Urgences encombrées: mourir d’attendre
Une étude française montre une augmentation de près de 50 % des décès chez les patients qui attendent toute une nuit aux urgences…
Les urgences constituent le lieu de convergence de toutes les souffrances physiques et psychologiques de patients en détresse. Une nouvelle souffrance a été mise à jour et se surajoute : l’embouteillage des victimes. Avec la constitution d’un véritable goulet d’étranglement sanitaire dans les services d’urgence.
Ce phénomène est quasi général. D’une part, en amont, l’afflux de patients qui ne trouvent plus l‘offre de soins en médecine traditionnelle. D’autre part, en aval, la diminution capacitaire de l’hôpital, par manque de soignants et d’une politique de diminution du nombre de lits.
Les patients se retrouvent ainsi « piégés » dans ces locaux des services d’urgence qui se révèlent inadaptés. Ils étaient initialement dimensionnés pour un flux de malades limitant une durée de passage à moins de quatre heures. Pour les patients en décompensation psychiatrique, cela devient de la véritable maltraitance. Il n’est plus rare de voir des patients sous contention attachés à des brancards plus de 24 heures, ou déambulant dans les couloirs. C’est aussi exposer les personnels à de graves agressions comme récemment par arme blanche.
Mais le prix le plus important est l’aggravation de la santé des patients qui se trouvent dans cette impasse. Toutes les conditions sont réunies pour qu’augmente la morbidité, mais aussi la mortalité. Une grande étude anglaise, analysant le devenir de plus de 26 millions de patients, admis aux urgences en deux ans, a montré une surmortalité d’environ 8 % si les patients attendaient plus de six heures, ce qui revient à dire que pour 82 patients attendant aux urgences leur admission dans un service, il y a un décès supplémentaire.
Dans une étude récente, présentée aux congres URGENCES 2023, le Pr Yonathan Freund et son équipe a montré une augmentation nette de la morbidité et de la mortalité associée à l’attente aux urgences. Dans cette étude française, les auteurs ont comparé une cohorte de patients de plus de 75 ans qui attendaient un lit pendant une nuit, par rapport à un groupe qui n’avait pas d’attente significative.
Les auteurs ont trouvé une augmentation importante de la morbidité et de la mortalité, avec une augmentation de près de 50 % des décès dans le groupe de patients qui passaient une nuit aux urgences.
Ce lien entre complications et dégradation de l’état de santé des malades avec l’attente n’est pas nouveau, mais sa quantification par cette étude rend urgentes les mesures annoncées de désengorgement ?
Bien sûr, face a l’urgence de la situation, nous ne pouvons pas ouvrir d’un seul coup tous les lits d’hospitalisation disponibles.
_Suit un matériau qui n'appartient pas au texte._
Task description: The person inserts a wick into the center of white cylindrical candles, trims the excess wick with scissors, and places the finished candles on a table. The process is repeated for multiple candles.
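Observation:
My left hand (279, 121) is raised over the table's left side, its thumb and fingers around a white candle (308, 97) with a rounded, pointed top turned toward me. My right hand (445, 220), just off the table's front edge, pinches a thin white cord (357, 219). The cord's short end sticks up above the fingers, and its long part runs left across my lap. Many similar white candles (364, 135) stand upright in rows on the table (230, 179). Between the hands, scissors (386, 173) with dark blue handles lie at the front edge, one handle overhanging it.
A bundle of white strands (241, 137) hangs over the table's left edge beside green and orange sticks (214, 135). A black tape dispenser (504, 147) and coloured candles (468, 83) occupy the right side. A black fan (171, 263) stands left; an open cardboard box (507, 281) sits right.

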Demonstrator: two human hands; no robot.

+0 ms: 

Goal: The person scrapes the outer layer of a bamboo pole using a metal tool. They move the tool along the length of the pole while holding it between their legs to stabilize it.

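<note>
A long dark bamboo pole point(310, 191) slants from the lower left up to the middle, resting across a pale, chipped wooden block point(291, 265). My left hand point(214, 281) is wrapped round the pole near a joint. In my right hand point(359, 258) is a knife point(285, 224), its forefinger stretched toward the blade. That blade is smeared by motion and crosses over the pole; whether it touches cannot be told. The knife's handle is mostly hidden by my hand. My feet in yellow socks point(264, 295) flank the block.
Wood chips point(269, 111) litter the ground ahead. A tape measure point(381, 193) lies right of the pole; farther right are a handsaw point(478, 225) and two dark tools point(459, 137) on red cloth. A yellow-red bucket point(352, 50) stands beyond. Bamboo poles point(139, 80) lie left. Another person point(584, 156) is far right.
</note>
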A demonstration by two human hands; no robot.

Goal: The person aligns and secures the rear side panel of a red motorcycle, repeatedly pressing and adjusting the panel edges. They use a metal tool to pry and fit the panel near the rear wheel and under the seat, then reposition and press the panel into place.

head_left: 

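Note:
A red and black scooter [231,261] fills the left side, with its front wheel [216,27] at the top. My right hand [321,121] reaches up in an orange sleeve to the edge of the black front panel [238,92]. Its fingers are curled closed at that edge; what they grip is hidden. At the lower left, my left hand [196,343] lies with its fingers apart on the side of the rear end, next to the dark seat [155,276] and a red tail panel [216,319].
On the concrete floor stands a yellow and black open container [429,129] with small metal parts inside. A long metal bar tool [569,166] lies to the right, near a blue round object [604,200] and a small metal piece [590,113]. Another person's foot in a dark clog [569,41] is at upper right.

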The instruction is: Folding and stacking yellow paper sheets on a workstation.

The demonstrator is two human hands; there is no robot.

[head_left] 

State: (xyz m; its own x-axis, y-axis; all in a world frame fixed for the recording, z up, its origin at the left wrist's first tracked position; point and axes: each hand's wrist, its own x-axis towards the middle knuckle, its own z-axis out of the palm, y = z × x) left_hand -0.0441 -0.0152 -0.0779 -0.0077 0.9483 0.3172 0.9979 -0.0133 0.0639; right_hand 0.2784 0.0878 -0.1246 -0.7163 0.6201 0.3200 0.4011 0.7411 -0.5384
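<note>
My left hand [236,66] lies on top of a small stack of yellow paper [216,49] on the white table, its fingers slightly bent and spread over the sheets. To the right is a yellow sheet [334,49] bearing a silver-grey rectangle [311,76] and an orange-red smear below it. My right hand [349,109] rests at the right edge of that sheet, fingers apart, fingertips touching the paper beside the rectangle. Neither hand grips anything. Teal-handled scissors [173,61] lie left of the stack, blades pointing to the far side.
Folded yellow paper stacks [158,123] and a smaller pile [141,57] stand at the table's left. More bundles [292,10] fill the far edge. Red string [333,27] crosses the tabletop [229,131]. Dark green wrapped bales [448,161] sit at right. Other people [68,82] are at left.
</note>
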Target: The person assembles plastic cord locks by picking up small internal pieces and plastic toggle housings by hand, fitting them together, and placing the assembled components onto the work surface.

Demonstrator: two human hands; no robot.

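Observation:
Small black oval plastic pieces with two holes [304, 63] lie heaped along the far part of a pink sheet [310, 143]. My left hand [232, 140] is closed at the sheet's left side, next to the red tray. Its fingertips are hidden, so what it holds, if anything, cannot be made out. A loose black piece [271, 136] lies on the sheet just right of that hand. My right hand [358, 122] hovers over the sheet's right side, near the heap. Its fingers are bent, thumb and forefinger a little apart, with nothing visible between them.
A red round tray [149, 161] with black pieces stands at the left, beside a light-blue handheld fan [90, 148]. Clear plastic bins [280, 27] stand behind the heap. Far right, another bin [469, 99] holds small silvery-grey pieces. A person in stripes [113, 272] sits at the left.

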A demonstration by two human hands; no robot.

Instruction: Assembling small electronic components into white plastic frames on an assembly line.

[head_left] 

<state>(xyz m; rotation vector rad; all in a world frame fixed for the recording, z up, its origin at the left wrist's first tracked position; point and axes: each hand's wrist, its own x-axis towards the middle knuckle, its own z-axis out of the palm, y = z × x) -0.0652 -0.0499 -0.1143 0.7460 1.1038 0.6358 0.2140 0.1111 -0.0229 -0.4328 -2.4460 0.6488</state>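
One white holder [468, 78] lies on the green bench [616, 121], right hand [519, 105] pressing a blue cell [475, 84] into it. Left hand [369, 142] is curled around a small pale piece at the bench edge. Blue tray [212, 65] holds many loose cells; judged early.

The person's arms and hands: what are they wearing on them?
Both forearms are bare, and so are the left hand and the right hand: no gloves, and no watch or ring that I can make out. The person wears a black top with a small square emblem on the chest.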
Toujours par manque de personnel.
Une voie serait de donner la priorité aux services d’urgence dans la répartition des personnels hospitaliers. Et probablement de mutualiser le secteur post-urgences en oubliant momentanément ces frontières entre service de spécialités et post-urgences.
La priorisation de ce problème est une véritable urgence de santé publique. D’ailleurs, le souhait du président de la République de désengorger les urgences, en un an, souligne la gravité de la situation.
En un an ? Chiche !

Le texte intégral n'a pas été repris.